*** Opening of Exercise data ***

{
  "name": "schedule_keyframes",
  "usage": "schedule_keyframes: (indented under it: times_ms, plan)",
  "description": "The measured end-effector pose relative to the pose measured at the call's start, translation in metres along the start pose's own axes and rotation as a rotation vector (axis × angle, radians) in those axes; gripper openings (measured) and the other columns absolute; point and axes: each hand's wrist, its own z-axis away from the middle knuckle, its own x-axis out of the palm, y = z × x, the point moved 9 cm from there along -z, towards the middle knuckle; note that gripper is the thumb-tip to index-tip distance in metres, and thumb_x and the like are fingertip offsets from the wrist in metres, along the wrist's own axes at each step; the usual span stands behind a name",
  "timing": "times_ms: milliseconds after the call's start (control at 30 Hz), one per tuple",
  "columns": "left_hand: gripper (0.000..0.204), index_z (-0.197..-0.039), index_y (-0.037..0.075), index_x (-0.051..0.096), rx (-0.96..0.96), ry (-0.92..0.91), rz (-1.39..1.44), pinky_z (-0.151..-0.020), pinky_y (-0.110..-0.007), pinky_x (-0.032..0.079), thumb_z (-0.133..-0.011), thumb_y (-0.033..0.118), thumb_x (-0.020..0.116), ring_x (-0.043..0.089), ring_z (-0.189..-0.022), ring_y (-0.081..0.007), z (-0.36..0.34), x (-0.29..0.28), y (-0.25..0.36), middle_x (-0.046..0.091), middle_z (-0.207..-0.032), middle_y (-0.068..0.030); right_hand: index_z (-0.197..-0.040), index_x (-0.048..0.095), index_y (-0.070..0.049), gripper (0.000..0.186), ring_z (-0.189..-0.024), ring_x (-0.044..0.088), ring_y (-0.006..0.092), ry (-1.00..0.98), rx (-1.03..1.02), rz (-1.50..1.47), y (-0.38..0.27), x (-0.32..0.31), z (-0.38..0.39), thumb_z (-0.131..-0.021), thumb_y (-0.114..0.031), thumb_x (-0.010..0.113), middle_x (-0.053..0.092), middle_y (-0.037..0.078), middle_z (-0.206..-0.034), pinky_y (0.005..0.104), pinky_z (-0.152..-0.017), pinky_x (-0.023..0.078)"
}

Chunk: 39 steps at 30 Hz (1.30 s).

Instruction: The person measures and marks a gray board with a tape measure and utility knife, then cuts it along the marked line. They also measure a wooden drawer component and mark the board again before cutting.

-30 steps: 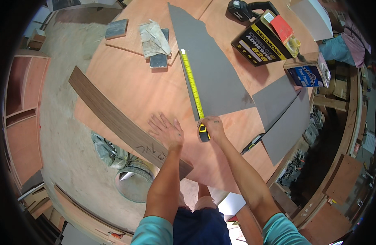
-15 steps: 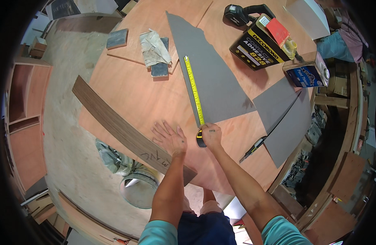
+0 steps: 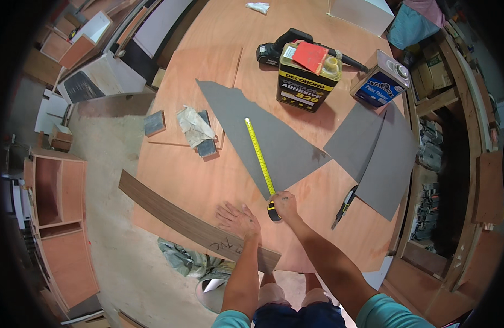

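Observation:
My right hand [image 3: 286, 206] grips a yellow-and-black tape measure [image 3: 273, 213], its yellow blade [image 3: 258, 154] extended across a torn-edged gray sheet [image 3: 287, 150]. My left hand [image 3: 238, 221] lies flat with spread fingers on the plywood board [image 3: 156, 153], just left of the tape case. Below it, a long dark wood-grain strip [image 3: 181, 213] passes under my left forearm. To the right, a utility knife [image 3: 344, 208] rests beside two overlapping gray sheets [image 3: 386, 172].
A black adhesive can [image 3: 298, 90] with red scraper, a blue tin [image 3: 379, 82] and a black cordless tool [image 3: 268, 53] stand farther back. A crumpled cloth [image 3: 194, 127] and dark blocks [image 3: 154, 123] lie left. A plywood cabinet [image 3: 60, 224] and bucket [image 3: 211, 292] are beyond the board.
The view has tilted, so everything appears lower in the picture and more of the workshop shows at the top. My hands keep the same places beside the tape.

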Motion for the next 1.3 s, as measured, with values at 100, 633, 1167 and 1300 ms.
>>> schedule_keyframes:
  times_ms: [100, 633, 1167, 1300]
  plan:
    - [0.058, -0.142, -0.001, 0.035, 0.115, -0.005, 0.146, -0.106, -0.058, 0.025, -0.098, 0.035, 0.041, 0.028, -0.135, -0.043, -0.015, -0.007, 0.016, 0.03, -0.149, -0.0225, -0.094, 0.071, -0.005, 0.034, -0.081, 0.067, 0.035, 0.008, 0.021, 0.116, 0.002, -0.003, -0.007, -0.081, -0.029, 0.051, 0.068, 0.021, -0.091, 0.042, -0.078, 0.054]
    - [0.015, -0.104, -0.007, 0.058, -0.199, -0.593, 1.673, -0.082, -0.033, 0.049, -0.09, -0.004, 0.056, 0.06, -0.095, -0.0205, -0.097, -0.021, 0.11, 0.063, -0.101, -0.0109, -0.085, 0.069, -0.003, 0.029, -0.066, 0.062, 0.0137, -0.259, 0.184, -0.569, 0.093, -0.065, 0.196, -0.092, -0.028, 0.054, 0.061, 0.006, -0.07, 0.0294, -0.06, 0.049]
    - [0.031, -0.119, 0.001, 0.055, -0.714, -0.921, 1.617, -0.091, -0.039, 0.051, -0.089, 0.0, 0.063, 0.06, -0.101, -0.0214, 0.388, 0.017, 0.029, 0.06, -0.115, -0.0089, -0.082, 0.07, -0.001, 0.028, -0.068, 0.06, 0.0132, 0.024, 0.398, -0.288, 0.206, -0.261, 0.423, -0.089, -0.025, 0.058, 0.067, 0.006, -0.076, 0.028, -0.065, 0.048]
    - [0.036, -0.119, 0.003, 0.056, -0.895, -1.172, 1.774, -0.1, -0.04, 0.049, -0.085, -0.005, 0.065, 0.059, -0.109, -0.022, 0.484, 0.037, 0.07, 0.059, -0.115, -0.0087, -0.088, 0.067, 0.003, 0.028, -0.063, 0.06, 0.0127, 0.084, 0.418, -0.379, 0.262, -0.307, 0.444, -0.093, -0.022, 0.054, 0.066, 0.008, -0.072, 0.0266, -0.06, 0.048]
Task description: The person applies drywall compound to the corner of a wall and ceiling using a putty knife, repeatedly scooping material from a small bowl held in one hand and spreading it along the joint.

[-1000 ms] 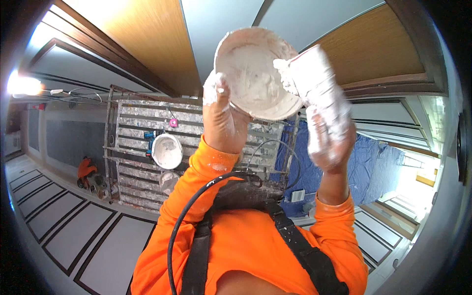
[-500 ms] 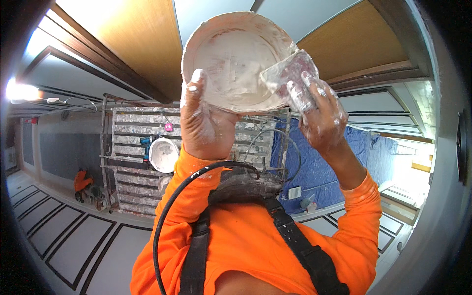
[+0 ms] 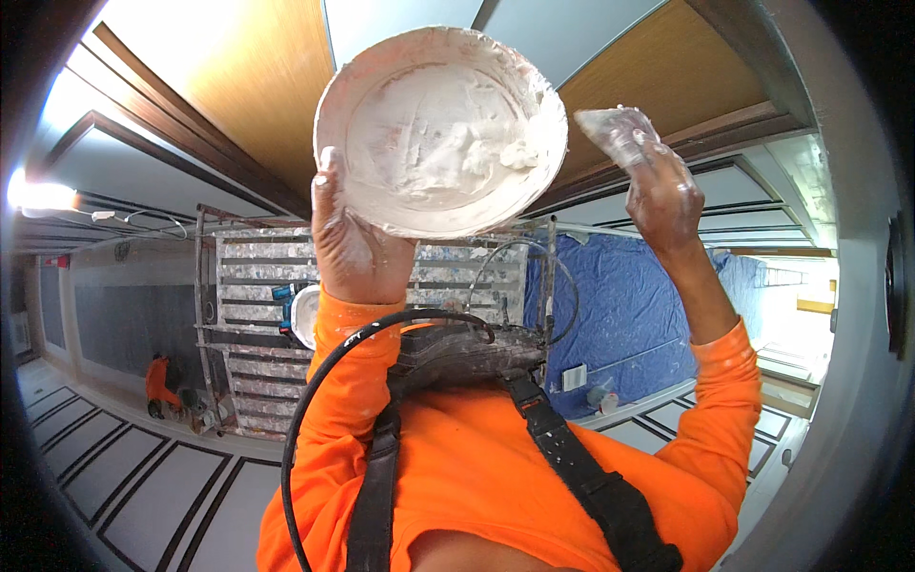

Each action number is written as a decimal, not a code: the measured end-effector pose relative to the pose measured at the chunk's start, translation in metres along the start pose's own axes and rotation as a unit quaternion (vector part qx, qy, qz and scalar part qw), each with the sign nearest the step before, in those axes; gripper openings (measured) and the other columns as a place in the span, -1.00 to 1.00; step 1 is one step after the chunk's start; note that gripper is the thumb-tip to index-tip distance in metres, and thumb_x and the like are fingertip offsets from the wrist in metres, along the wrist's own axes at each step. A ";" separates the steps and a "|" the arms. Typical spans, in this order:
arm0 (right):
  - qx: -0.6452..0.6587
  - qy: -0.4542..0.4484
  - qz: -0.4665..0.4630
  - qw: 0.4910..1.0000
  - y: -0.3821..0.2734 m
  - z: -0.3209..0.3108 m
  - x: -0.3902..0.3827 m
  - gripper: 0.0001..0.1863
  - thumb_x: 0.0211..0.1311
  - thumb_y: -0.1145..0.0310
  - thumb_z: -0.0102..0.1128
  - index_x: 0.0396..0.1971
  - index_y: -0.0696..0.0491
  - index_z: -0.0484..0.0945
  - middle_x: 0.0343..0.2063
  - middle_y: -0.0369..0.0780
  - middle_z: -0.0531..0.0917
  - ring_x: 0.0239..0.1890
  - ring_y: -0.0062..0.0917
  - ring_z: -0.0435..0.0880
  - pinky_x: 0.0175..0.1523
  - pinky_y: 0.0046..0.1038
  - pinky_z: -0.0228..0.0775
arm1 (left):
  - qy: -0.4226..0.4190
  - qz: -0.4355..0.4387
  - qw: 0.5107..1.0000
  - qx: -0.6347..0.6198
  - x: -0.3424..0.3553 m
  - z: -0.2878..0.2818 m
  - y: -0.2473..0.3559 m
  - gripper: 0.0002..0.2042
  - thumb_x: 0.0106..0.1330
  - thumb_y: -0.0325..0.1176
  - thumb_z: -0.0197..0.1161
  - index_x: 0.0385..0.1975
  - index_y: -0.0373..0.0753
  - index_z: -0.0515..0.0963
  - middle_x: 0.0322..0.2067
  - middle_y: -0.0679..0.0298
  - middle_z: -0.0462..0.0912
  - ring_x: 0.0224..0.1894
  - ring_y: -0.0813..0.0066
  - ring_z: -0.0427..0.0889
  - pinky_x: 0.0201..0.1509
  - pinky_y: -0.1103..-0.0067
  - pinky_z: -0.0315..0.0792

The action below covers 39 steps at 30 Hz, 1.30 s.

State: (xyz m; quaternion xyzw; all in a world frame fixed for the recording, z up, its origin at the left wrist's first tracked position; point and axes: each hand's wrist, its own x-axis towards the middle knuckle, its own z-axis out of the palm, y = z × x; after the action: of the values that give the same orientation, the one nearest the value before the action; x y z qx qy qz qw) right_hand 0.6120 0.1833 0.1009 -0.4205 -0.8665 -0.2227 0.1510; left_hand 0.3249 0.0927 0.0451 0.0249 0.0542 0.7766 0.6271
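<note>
My left hand holds up a round, shallow pan from below, its thumb over the near left rim. Creamy white filler coats the inside of the pan, with thicker lumps toward the right wall. My right hand, smeared with the same white stuff, grips a flat, filler-covered spreader. The spreader is held to the right of the pan, apart from its rim. How the fingers wrap behind it is partly hidden.
Below me is a splattered slatted scaffold platform, bearing a white bucket and a blue power tool. Blue sheeting covers the floor at right. A black hose crosses my left arm. Another person crouches far left.
The spreader has left the pan's right rim and moved right with my right hand. The pan has shifted left, and lumps of filler now show inside it.
</note>
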 end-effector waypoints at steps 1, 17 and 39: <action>0.087 0.017 0.090 0.992 -0.001 -0.002 0.002 -0.70 0.00 0.52 0.12 -0.19 -0.01 0.57 -0.17 -0.14 0.60 -0.18 -0.22 0.60 -0.11 -0.38 0.48 | -0.018 -0.001 0.999 -0.035 0.001 0.001 0.003 -0.52 0.32 -0.10 -0.04 0.19 -0.19 0.23 0.16 0.13 0.33 0.18 0.19 0.33 0.21 0.14 0.24; 0.840 0.093 0.405 0.349 -0.050 0.007 0.003 -0.63 0.08 0.50 0.03 -0.05 0.18 0.39 -0.26 -0.14 0.57 -0.31 -0.38 0.61 -0.29 -0.42 0.55 | -0.082 -0.073 0.993 0.038 0.013 0.007 0.010 -0.51 0.33 -0.08 -0.06 0.19 -0.19 0.20 0.15 0.10 0.32 0.15 0.15 0.36 0.18 0.17 0.32; -0.024 -0.016 -0.025 0.999 -0.040 0.001 -0.006 -0.61 -0.11 0.45 0.20 -0.15 0.00 0.54 -0.07 -0.11 0.48 -0.03 -0.13 0.45 0.05 -0.19 0.37 | -0.003 -0.036 0.989 0.140 0.016 0.022 0.011 -0.51 0.30 -0.12 0.01 0.17 -0.22 0.21 0.14 0.12 0.33 0.15 0.15 0.36 0.10 0.14 0.36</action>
State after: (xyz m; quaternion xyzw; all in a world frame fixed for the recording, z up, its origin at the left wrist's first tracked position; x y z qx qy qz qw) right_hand 0.5843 0.1577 0.0871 -0.4060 -0.8735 -0.2398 0.1212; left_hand 0.3128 0.1074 0.0677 0.1129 0.1619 0.7380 0.6453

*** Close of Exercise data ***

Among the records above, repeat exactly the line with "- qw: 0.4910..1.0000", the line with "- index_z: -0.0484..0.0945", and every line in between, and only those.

■ **Result of this exercise**:
  - qw: 0.4910..1.0000
  - y: -0.3821..0.2734 m
  - z: -0.3209..0.3108 m
  - x: -0.3902..0.3827 m
  - gripper: 0.0001..0.1863
  - thumb_x: 0.0211..0.1311
  - thumb_y: -0.1145..0.0310
  - thumb_z: -0.0102..0.1128
  - index_x: 0.0396..0.1971
  - index_y: -0.0696..0.0491
  - index_z: -0.0484..0.0945

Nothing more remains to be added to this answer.